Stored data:

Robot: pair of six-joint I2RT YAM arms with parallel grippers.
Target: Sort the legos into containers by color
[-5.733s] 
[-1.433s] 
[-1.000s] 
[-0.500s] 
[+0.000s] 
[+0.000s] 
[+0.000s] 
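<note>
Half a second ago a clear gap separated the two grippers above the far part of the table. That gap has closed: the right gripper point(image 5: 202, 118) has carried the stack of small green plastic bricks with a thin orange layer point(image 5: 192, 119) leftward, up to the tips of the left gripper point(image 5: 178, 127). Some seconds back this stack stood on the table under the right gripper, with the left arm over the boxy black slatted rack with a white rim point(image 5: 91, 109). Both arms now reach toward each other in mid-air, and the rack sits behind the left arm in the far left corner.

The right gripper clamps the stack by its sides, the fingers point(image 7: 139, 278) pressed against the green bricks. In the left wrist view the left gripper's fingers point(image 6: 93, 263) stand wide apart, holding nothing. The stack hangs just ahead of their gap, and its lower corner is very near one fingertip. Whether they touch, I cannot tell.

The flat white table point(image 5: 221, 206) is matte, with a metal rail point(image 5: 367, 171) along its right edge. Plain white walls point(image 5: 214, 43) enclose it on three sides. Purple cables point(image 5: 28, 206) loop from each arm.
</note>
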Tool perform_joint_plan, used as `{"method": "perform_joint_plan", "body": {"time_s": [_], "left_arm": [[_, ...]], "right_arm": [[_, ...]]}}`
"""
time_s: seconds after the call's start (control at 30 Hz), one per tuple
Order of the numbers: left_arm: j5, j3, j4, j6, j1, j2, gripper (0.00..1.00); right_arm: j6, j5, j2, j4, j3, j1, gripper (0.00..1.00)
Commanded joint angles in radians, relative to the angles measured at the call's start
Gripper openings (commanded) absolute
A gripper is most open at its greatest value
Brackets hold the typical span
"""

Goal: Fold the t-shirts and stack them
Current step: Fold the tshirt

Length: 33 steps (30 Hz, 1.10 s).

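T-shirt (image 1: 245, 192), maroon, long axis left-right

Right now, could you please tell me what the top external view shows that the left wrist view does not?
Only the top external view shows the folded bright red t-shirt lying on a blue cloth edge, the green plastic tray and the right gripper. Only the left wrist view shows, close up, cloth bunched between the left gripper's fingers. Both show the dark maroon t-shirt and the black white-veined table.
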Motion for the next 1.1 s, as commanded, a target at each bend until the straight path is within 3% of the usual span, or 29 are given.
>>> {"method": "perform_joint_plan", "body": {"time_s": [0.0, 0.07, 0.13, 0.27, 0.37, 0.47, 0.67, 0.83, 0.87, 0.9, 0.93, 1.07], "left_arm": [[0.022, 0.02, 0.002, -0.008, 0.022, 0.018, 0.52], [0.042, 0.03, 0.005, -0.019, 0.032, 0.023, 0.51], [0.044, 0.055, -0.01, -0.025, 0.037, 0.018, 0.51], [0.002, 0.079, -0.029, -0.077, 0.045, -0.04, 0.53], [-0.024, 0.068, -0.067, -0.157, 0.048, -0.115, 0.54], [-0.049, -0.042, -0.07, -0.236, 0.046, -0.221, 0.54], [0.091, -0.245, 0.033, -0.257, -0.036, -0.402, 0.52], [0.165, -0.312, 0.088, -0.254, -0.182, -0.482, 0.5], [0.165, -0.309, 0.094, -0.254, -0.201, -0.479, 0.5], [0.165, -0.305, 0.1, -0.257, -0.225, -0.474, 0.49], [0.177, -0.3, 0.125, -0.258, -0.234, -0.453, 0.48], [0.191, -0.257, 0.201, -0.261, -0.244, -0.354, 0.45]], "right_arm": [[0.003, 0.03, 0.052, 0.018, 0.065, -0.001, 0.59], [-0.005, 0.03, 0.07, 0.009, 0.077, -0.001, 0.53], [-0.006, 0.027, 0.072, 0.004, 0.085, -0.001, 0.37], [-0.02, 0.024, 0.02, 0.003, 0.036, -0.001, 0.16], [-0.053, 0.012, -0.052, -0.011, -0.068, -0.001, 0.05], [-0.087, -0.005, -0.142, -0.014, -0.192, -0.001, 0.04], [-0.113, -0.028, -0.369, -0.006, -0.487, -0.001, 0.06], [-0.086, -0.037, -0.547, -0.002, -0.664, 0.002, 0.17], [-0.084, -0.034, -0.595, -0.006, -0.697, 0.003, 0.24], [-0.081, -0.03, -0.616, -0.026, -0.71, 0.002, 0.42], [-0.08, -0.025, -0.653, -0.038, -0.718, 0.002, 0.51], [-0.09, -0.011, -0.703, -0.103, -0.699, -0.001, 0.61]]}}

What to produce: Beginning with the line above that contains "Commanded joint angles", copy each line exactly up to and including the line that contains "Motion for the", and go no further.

Written reply:
Commanded joint angles in radians, relative to the angles measured at the call's start
Gripper openings (commanded) absolute
A gripper is most open at its greatest value
Brackets hold the typical span
"""

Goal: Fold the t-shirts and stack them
Current step: Fold the tshirt

Length: 33 steps (30 Hz, 1.10 s).

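T-shirt (image 1: 245, 192), maroon, long axis left-right

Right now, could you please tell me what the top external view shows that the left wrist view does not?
Only the top external view shows the folded bright red t-shirt lying on a blue cloth edge, the green plastic tray and the right gripper. Only the left wrist view shows, close up, cloth bunched between the left gripper's fingers. Both show the dark maroon t-shirt and the black white-veined table.
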Motion for the next 1.1 s, as commanded, a target at each bend until the straight path is within 3% of the usual span, or 29 are given.

No further output is required here.